Enhancing HNSW Efficiency: Cutting Index Build Time by 85%

[PDF Download]

Contents

Introduction

Market Drivers

HNSW Overview

Optimizing Graph Tradeoffs with Parameter Tuning

Consequences of Slow Index Build Times

Scalability Issues

Increased Operational Costs

Limited Developer Application Experimentation

Slow Update of Dynamic Datasets

Ways to Reduce Index Build Time

Parallel Processing

Vector Quantization

Compute-In-Memory (CiM) Associative Processing – Flexible Massive Parallel Processing

Results

Conclusion

References

Introduction

The vector database market is growing quickly, with applications like Retrieval Augmented Generation (RAG) for Generative AI (GenAI) and vector similarity search for ecommerce leading the way. Many leading vector database providers use the HNSW (Hierarchical Navigable Small Worlds) algorithm for vector similarity search because it provides fast search with good recall.

This fast search and good recall come at a price, however—it takes a long time to build an HNSW index. Long index build time can lead to issues such as limited scalability, increased operational costs, reduced developer application experimentation, and slow update of dynamic datasets.

Fortunately, there are ways to reduce HNSW index build time. One key approach is to parallelize the nearest neighbor distance calculations needed to build the index. Those calculations represent the longest portion of the index build, so speeding them up is important.

This paper will review the HNSW algorithm, how an HNSW index is built, and why the build time using traditional solutions, like CPU, takes a long time. It will also present a solution that leverages a high degree of parallelism to reduce index build time by roughly 85% compared to CPU.

Market Drivers

A report from MarketsandMarkets™ 1 forecasts the vector database market to grow from $1.5 billion in 2023 to $4.3 billion by 2028, representing a CAGR of 23.3%.

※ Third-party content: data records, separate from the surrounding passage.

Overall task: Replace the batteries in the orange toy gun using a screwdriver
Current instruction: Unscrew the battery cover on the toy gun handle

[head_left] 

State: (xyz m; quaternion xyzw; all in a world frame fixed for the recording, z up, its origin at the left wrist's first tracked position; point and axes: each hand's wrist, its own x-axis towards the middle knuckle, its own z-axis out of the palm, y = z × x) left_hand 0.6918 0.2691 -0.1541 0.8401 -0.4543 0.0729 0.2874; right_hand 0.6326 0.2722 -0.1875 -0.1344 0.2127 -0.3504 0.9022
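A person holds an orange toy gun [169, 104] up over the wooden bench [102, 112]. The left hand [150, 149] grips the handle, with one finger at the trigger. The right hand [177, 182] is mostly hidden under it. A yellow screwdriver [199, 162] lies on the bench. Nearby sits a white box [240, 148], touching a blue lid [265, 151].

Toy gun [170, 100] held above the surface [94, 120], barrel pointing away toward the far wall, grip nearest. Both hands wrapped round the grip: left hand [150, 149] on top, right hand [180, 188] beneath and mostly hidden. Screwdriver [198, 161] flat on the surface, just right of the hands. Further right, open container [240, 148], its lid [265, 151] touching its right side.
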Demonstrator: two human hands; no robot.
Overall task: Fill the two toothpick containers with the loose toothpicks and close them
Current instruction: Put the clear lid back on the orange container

RAG is one of the main drivers of this growth. RAG retrieves relevant documents from a large corpus and uses those documents in GenAI applications to generate a response. By incorporating this external information, it allows for more accurate and reliable responses and reduces hallucinations, where inaccurate responses are given that are not based on factual information.

RAG leverages vector databases to efficiently store and retrieve those relevant documents, which are in the form of vector embeddings. The need for effective and efficient retrieval of vector embeddings has made vector databases integral to RAG.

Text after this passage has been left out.